Yang perlu dijernihkan ialah cap negatif terhadap gerakan rakyat (tani) yang memperjuangkan haknya atas tanah melalui jalan reforma agraria. Ketauladanan Agustiana dan SPP selama belasan tahun dalam memperjuangkan reforma agraria tak boleh hancur oleh tuduhan busuk sebagai perusak hutan.

Bagi penulis, perdebatan mengenai pengelolaan hutan adalah persoalan bersama yang harus ditilik dari berbagai sudut pandang. Berangkat dari polemik tentang siapa dalang perusakan hutan di Jabar, kita perlu menengok paradigma kebijakan pengelolaan hutan sebagai cermin dari problem agraria dan sumber daya alam (SDA) yang menanti perombakan total.


Pertarungan Paradigma

Aneka paradigma pengelolaan sumberdaya alam (termasuk hutan), bisa dipinjam dari Ton Dierz (1996), terdapat tiga pilihan paradigma kebijakan, yakni (i) yang menempatkan lingkungan dan sumber-sumber alam sebagai objek eksploitasi (eco-developmentalism), (ii) yang membuat isolasi tertentu terhadap suatu kawasan agar bebas dari intervesi manusia sama sekali (eco-totalism atau eco-fasism), atau (iii) yang menempatkan rakyat di sekitar suatu kawasan sebagai subjek utama (eco-populism).

Paradigma pengelolaan hutan Indonesia selama ini menempatkan hutan sebagai objek eksploitasi yang sejatinya cermin dari paradigma eco-developmentalism. Melalui paradigma ini, Orba menelurkan berbagai kebijakan yang menempatkan hutan sebagai objek eksploitasi demi pertumbuhan ekonomi dan akumulasi modal.

Paradigma pengelolaan kawasan hutan semacam ini, dilengkapi pula dengan tidak diberikannya ruang yang memadai bagi keterlibatan masyarakat setempat dalam pengelolaan hutan. Disimpulkan, paradigma kehutanan yang berlaku adalah kombinasi eco-developmentalism dengan eco-fasism.

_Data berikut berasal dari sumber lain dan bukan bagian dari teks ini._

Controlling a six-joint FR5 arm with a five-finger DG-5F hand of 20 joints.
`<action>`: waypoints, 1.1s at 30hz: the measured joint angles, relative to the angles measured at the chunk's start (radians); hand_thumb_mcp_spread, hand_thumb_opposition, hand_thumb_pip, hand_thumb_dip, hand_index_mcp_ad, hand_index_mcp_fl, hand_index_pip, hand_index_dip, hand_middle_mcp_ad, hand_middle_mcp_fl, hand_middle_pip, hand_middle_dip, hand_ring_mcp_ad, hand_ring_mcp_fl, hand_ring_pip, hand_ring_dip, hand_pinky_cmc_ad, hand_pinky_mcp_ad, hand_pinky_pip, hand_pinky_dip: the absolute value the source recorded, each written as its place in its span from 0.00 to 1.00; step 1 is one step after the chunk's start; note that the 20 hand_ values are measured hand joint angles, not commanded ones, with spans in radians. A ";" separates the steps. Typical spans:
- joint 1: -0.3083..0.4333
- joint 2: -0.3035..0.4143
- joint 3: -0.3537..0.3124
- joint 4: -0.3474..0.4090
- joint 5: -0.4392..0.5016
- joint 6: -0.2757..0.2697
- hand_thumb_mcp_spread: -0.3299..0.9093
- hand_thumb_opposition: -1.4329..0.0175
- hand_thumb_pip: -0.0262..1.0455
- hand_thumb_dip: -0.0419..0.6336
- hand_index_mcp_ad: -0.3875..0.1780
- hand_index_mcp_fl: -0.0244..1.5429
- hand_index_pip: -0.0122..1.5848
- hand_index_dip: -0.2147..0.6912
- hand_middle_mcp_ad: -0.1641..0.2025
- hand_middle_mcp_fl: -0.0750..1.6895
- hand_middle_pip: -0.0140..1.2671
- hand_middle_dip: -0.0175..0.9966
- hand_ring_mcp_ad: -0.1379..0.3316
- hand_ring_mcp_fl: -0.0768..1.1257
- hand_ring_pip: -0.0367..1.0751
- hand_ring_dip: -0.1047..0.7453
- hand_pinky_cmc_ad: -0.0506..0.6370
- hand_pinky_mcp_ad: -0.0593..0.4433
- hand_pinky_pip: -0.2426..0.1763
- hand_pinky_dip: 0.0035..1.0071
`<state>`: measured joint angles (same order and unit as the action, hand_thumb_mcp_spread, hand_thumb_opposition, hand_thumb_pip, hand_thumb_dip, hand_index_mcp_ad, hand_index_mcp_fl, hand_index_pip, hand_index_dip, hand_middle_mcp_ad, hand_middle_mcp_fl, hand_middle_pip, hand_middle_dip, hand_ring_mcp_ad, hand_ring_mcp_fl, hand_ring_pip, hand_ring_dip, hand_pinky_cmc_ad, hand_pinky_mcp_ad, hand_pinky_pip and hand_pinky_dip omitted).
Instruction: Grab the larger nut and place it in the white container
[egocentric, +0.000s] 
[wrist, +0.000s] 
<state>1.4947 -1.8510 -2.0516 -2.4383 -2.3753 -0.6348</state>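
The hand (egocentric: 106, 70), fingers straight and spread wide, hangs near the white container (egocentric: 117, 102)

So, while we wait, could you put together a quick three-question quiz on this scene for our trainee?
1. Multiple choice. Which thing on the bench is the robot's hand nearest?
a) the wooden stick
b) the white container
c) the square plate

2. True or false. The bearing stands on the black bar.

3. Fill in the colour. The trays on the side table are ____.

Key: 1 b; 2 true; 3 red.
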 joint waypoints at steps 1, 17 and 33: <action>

Faktanya, pilihan ini telah membuahkan konflik antara negara dan/atau pemodal besar yang diberi mandat mengelola hutan versus penduduk yang punya klaim sejarah budaya yang bersifat kosmologis atas kawasan sekitarnya. Buah yang sekarang kita temukan di depan mata adalah disharmoni, karena tidak ditemukannya kesatuan padang antara negara dan/atau para ”pengelola formal” kawasan hutan dengan aspirasi penduduk yang hidup dan berkembang di sekitar kawasan tersebut.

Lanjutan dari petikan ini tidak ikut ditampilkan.